Oooh I wouldn't do that, she will be just fine keeping herself warm at 63 degrees, but cooling down in a crate with a heating pad like that beneath her may be dangerous.


----------



## Ms Stella (Aug 16, 2010)

Well, mine are standards...but Madonna is in a conti trim and her butt and legs are shaved..and we keep our room very cold at night. She sleeps on the bed or on a dog bed on the floor and is fine. She does have a long jacket..Stella has a short coat all over and they both seem fine. We leave our window open and our bedroom door closed all winter..and I live in south dakota!! We have a wonderful down comforter and like snuggling up under the covers  I have no idea how cold it gets in our room...but Im sure its lower than 60 at times.
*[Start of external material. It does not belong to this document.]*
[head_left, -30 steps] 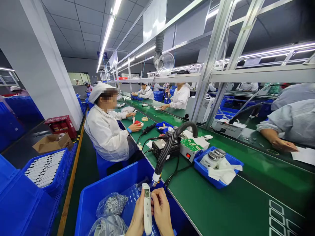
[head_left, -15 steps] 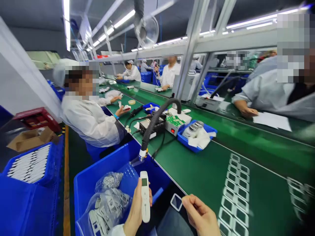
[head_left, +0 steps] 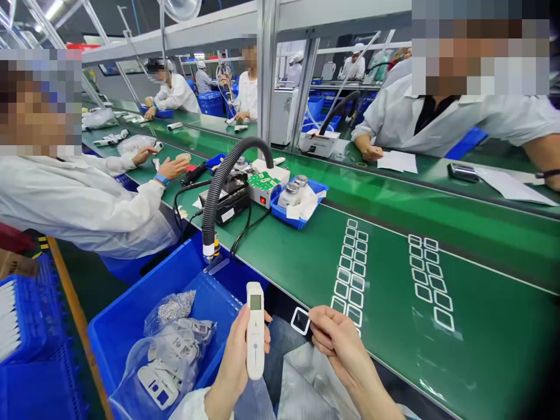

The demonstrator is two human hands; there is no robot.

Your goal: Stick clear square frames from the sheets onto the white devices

Our heat comes on at 5am..so its warmer when I get up..The dogs never seem too cold.


----------



## SusanG (Aug 8, 2009)

I guess I'm a worry wart! sounds like she is fine. Its me who is the sissy!


----------



## Lou (Sep 22, 2012)

I thought about this, but the other way around I think Lou gets warm if she sleeps in anything over 70, we keep it at 68 at all times 


Sent from my iPhone using PG Free


----------



## fjm (Jun 4, 2010)

I agree with Fluffyspoos - overheating is much more dangerous than possibly being slightly chilly (there - another thing to worry about!). 63 degrees used to be considered warm, until we all got used to living in sub tropical conditions - anyone else old enough to remember frost patterns on the insides of the windows, and the horrible shock of icey linoleum on bare feet?! If you think she may get cold in the early hours, perhaps you could get her a sleeping bag style bed - that way she could snuggle into it if she was chilly, but sleep on top of it when warm enough.


----------



## Carley's Mom (Oct 30, 2011)

When I first clip my dogs I worry that they might get cold and cover them in their on bed on the floor... not once have they NOT uncovered themselves... you dog is fine.


----------



## Lily's-Mom (May 31, 2012)

I think 63 is fine. If you are worried, put another blanket in the crate with her. Our house is set a 59 degrees during the day when we are at work. Lily has a thick quilt in her crate and I put an additional fleece blanket in there for her to snuggle into. I also just put a blanket on the outside of the crate to cut down on any drafts we live in an old drafty house. If Callie seems cold (shivering) I'd be concerned, but I'm certain that 63 is warm enough.


----------



## Fluffyspoos (Aug 11, 2009)

You can also cover the crate with a blanket and create a cave, though make sure there's a few spots open for airflow!


----------